+++ Data block +++

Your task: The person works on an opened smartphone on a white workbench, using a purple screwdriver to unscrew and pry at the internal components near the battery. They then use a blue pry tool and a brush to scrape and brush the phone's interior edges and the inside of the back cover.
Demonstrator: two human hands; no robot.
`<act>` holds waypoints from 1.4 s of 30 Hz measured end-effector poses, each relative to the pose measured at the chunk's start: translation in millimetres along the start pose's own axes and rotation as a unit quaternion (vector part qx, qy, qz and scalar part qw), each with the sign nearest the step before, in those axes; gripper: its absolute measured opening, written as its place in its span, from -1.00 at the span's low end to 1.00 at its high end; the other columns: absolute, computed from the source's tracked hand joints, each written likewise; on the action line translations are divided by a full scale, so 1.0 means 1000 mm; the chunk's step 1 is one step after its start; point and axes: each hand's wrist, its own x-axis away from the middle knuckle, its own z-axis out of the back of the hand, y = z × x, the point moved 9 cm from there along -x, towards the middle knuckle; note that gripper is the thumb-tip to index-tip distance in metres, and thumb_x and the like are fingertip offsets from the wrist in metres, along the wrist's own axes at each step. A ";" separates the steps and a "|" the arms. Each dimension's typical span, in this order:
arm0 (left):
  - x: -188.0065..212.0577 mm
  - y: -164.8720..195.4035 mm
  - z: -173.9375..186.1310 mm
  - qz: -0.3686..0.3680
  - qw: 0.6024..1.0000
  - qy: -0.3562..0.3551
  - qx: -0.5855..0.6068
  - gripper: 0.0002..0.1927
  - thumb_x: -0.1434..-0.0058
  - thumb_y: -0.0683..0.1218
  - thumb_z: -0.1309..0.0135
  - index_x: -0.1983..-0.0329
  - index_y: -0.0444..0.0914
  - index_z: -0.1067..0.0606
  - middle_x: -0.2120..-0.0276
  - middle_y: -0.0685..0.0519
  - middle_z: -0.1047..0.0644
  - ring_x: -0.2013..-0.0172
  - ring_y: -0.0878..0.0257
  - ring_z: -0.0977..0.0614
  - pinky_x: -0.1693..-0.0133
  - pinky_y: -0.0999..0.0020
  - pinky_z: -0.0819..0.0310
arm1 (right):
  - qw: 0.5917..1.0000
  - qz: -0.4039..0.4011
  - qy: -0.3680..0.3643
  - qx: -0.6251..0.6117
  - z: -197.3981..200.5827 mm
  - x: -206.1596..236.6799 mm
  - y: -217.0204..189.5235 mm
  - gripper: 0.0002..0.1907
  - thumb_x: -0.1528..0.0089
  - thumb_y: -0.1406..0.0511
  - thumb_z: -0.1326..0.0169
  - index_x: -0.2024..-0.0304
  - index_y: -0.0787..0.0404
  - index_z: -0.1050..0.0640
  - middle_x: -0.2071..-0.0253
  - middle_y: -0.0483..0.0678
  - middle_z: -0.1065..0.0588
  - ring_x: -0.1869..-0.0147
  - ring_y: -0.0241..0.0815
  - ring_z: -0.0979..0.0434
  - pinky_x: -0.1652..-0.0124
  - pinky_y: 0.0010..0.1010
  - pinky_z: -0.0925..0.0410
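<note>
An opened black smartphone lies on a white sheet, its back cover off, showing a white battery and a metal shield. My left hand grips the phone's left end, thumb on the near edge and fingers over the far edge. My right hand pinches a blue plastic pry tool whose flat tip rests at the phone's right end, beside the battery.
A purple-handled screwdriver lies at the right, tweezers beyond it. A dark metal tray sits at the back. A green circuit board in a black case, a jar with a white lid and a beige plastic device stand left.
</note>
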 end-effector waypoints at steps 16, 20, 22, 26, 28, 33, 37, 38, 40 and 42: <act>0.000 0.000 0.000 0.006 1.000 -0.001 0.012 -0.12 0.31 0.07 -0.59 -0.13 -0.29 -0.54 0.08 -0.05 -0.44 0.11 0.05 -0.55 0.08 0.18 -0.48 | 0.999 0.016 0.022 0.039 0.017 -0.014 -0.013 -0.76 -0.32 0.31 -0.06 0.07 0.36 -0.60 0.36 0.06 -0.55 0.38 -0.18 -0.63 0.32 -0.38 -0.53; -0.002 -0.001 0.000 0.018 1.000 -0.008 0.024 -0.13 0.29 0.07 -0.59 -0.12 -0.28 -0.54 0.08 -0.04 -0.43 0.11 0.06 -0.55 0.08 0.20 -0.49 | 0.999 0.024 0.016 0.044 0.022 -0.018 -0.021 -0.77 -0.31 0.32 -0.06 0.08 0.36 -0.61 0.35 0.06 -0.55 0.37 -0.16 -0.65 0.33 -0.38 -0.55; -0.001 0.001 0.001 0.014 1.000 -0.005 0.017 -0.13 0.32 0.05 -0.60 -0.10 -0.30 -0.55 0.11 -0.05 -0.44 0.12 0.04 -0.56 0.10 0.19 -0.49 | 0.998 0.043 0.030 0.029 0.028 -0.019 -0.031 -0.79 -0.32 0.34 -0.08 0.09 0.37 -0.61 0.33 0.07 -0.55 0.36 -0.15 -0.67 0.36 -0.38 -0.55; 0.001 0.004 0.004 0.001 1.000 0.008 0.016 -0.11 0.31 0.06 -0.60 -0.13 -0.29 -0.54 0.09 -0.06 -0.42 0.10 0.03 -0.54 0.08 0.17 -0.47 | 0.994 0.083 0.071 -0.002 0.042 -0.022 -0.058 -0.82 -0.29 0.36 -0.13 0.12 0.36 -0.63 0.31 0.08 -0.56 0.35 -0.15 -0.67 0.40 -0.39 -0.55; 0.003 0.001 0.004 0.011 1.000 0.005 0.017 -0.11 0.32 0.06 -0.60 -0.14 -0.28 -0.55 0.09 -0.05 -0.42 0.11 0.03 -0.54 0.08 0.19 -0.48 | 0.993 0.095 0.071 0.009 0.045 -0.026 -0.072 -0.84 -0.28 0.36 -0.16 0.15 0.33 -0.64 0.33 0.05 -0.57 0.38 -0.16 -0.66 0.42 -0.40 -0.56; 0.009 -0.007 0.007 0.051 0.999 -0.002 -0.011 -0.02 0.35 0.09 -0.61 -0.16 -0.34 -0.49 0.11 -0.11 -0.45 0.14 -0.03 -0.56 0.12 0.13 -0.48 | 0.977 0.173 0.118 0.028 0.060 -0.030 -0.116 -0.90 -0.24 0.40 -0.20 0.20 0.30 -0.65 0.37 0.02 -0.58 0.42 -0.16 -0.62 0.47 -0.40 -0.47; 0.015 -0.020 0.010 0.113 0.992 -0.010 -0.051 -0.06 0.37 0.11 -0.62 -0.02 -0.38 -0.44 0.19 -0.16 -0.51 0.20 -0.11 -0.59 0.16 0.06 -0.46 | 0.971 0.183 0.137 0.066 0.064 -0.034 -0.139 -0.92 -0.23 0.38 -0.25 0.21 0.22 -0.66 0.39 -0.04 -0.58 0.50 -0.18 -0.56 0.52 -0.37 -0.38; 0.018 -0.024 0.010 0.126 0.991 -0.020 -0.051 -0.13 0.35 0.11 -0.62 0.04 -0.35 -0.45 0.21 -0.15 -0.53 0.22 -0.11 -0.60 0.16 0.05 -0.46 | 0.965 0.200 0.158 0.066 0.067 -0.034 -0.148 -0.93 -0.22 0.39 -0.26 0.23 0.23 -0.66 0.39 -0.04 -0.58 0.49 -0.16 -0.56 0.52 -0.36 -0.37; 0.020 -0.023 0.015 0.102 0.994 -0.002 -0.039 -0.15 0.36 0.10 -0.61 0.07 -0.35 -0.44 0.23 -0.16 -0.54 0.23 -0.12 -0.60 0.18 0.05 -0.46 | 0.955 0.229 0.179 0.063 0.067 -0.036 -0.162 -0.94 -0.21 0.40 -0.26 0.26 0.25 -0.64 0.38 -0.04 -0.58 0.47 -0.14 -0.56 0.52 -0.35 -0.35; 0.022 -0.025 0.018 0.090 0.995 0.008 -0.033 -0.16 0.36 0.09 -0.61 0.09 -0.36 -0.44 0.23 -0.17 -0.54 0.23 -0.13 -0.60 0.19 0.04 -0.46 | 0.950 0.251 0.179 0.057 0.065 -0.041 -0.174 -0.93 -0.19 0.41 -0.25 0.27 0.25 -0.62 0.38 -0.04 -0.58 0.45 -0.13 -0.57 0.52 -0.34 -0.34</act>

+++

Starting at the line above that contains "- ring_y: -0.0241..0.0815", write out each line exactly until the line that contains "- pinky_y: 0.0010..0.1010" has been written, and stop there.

  - ring_y: -0.0241..0.0815
  - ring_z: -0.0979..0.0434
  - pinky_x: -0.1652..-0.0124
  - pinky_y: 0.0010..0.1010

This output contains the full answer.